-- Source records --
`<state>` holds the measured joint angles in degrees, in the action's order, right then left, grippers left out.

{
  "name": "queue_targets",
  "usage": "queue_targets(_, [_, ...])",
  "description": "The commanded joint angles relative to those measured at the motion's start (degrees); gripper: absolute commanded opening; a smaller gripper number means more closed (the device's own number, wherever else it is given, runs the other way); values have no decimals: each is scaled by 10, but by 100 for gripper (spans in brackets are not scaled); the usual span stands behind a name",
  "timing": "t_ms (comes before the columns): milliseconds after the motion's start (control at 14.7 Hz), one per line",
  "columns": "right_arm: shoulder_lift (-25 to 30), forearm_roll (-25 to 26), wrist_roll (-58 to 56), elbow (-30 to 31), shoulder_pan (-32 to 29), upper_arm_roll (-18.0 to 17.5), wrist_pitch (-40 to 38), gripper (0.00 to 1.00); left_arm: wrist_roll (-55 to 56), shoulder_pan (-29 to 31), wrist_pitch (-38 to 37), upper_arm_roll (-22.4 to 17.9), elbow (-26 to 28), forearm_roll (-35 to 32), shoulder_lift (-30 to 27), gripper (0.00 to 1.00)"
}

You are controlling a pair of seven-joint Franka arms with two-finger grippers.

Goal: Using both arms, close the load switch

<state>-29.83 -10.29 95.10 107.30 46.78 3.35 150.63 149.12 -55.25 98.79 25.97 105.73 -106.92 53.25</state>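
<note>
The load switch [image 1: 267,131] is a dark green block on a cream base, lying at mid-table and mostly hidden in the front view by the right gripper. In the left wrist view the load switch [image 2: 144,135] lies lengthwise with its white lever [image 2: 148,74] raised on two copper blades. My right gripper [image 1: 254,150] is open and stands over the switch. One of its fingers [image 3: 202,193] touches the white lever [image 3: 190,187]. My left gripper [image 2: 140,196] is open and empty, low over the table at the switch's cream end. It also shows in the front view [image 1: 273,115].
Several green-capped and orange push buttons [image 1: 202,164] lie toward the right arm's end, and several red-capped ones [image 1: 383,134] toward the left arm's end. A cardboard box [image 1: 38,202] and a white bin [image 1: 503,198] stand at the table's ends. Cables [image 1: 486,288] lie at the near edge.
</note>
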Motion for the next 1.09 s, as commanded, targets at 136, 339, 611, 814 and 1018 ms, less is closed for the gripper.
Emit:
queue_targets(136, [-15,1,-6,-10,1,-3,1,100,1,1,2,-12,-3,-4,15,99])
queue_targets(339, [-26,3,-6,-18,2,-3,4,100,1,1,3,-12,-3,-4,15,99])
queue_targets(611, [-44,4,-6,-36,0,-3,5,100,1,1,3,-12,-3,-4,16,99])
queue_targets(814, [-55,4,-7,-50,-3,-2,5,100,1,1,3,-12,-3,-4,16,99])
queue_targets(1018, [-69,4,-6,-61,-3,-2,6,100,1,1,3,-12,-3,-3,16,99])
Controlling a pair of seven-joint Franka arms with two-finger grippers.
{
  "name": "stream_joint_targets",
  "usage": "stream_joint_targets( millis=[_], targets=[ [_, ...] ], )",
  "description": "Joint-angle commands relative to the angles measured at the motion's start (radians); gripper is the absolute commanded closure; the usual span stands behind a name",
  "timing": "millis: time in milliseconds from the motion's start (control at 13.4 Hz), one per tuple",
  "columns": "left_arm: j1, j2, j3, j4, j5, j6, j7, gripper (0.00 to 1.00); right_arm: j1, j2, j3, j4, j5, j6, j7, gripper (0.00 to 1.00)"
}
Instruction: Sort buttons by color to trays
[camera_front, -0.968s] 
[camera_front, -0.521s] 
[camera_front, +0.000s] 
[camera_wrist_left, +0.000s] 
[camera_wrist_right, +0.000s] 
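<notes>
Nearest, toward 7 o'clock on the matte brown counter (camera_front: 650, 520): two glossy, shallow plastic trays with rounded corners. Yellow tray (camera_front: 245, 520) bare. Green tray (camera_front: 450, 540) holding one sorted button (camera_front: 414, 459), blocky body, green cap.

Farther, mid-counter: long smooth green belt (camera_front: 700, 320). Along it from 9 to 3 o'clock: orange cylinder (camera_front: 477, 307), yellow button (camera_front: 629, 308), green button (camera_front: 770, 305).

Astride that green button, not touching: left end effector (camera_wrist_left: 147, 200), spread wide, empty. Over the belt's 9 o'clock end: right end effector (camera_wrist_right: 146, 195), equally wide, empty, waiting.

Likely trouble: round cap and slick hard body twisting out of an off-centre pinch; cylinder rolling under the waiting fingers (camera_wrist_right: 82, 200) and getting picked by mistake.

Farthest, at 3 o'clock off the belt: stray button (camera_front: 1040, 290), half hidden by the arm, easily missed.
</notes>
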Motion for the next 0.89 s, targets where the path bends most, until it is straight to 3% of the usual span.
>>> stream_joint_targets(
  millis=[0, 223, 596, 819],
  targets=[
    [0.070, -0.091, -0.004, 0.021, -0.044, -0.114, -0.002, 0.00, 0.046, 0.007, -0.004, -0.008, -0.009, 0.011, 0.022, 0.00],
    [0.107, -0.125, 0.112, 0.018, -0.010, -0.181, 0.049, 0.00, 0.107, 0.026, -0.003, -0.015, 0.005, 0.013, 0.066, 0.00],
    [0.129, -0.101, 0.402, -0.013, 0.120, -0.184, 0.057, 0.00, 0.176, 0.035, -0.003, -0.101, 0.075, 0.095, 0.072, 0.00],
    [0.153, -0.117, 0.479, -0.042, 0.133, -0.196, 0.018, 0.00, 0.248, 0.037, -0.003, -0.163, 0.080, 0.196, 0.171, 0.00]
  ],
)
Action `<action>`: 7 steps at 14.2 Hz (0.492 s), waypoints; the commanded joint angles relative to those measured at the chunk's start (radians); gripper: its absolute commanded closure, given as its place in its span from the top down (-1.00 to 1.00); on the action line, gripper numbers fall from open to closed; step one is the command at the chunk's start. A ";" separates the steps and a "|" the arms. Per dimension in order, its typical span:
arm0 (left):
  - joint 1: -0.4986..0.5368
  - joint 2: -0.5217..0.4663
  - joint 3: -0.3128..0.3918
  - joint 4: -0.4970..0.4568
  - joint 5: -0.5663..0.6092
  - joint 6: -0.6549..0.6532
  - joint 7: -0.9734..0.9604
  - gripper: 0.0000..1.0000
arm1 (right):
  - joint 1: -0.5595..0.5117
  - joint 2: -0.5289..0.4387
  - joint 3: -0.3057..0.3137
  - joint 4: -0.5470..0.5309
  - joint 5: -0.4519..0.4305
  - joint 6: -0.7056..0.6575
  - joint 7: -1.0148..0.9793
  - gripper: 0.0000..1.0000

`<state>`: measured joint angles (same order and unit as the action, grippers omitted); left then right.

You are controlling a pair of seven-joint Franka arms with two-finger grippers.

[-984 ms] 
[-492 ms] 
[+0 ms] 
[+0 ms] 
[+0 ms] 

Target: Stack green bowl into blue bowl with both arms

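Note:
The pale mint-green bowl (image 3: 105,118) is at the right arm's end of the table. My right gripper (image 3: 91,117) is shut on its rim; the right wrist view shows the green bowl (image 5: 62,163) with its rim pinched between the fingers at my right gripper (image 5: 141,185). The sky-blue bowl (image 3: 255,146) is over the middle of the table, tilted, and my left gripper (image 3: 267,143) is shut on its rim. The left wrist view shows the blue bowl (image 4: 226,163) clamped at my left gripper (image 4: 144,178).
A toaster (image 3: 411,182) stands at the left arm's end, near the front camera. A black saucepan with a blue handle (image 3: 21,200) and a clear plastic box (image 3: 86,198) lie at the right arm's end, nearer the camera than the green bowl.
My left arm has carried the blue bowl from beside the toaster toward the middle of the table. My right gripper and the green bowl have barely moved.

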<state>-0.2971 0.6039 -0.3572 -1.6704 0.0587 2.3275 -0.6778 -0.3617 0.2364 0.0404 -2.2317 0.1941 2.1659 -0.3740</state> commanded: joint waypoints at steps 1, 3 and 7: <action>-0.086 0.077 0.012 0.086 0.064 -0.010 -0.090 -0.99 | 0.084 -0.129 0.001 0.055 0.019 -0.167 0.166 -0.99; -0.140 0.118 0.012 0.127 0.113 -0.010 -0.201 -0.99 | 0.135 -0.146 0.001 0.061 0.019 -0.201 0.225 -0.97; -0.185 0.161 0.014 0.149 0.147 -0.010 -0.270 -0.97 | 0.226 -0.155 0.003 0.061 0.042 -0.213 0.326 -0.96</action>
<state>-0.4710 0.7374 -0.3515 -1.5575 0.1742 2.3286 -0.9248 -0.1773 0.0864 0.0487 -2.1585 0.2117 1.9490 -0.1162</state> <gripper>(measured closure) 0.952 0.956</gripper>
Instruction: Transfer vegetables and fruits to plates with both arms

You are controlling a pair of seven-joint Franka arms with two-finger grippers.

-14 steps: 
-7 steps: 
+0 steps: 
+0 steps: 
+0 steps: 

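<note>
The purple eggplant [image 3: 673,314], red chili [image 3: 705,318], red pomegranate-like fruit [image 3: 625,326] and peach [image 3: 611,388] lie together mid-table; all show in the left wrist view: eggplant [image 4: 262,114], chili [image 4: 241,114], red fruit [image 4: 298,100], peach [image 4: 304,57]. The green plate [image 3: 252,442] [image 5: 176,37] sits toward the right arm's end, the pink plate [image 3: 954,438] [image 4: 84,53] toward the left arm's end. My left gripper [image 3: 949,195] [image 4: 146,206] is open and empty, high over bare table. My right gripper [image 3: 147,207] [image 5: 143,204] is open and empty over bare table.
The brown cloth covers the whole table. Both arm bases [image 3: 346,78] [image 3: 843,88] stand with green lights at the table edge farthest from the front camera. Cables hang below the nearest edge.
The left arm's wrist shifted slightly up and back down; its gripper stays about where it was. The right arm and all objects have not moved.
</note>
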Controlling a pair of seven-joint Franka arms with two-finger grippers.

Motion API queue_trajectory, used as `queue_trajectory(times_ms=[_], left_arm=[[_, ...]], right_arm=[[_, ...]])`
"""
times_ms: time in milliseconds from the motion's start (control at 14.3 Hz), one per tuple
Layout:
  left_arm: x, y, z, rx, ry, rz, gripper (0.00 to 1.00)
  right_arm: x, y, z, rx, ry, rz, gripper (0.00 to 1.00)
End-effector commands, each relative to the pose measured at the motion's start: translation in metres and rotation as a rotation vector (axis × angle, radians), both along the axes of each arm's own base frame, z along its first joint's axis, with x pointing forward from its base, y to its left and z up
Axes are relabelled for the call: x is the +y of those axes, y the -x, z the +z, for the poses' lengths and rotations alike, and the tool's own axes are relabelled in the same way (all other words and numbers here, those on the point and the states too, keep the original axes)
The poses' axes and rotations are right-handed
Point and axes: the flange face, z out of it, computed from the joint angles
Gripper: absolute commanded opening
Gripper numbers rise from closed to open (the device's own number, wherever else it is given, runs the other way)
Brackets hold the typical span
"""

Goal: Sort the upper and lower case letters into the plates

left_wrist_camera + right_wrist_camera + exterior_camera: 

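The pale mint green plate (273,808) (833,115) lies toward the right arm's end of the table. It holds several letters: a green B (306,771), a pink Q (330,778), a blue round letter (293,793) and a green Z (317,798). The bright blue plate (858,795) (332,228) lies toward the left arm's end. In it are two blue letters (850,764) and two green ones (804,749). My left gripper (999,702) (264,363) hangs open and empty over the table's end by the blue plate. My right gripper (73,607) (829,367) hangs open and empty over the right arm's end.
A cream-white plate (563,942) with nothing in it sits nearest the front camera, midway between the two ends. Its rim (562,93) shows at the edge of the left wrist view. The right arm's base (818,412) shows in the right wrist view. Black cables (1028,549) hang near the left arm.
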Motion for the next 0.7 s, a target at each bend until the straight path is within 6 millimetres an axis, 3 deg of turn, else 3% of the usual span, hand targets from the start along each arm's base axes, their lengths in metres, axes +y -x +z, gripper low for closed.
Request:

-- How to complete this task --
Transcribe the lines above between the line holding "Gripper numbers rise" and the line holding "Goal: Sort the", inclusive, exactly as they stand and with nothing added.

-- Solution --
Gripper numbers rise from closed to open (the device's own number, wherever else it is given, runs the other way)
Brackets hold the typical span
"""

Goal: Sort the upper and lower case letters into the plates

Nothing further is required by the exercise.